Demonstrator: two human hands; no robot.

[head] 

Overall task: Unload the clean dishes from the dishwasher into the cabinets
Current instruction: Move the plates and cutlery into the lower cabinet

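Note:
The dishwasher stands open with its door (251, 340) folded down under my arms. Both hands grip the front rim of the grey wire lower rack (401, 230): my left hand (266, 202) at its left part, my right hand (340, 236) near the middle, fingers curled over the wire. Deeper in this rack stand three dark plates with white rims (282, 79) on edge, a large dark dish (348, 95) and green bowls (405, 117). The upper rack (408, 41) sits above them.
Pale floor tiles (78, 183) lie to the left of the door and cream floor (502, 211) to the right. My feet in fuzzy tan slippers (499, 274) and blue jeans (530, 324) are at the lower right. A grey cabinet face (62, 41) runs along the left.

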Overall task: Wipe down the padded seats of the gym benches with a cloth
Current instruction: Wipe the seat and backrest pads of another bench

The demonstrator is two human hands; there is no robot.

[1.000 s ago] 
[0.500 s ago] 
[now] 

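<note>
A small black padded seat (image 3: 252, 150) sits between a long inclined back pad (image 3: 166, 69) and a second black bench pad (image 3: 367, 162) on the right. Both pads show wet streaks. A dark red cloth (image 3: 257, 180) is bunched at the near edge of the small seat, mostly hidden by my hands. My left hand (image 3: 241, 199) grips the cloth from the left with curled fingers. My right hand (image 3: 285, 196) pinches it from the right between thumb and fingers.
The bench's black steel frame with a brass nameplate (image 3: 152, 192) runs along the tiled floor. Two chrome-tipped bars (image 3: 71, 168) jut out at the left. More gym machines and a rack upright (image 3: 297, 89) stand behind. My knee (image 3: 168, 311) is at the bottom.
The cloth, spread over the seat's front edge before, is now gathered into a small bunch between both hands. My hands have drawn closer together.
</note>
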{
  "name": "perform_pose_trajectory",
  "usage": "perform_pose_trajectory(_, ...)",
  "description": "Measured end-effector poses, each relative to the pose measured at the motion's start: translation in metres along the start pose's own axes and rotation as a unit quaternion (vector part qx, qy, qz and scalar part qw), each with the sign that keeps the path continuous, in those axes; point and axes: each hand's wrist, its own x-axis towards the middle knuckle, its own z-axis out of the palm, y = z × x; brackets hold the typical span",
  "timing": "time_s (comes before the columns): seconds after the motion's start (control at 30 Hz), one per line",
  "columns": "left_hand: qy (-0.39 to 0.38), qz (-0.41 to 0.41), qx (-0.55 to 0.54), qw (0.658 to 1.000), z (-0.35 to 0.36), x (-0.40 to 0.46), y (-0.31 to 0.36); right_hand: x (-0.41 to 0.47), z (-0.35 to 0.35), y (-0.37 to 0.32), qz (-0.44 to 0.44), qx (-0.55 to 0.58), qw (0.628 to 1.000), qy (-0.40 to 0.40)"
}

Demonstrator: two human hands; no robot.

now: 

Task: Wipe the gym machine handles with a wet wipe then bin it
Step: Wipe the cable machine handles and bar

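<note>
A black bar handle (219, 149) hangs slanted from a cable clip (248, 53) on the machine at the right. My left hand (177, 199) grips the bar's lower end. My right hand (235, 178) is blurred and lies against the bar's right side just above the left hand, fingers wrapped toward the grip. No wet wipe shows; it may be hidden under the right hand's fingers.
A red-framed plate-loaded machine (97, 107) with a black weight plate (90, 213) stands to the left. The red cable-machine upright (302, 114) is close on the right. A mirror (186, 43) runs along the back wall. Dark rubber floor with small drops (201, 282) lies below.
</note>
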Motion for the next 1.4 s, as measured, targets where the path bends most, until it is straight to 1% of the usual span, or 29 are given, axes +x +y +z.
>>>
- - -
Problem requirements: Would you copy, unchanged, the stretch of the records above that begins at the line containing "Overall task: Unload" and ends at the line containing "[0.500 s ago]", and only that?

Response for this exercise:
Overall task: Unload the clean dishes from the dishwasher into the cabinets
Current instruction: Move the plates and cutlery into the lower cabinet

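Note:
The dishwasher stands open with its door (251, 340) folded down under my arms. Both hands grip the front rim of the grey wire lower rack (401, 230): my left hand (266, 202) at its left part, my right hand (340, 236) near the middle, fingers curled over the wire. Deeper in this rack stand three dark plates with white rims (282, 79) on edge, a large dark dish (348, 95) and green bowls (405, 117). The upper rack (408, 41) sits above them.
Pale floor tiles (78, 183) lie to the left of the door and cream floor (502, 211) to the right. My feet in fuzzy tan slippers (499, 274) and blue jeans (530, 324) are at the lower right. A grey cabinet face (62, 41) runs along the left.
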
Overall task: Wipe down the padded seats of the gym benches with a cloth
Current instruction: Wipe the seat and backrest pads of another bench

The demonstrator is two human hands; there is no robot.

[1.000 s ago] 
[0.500 s ago] 

With that, the answer is finished.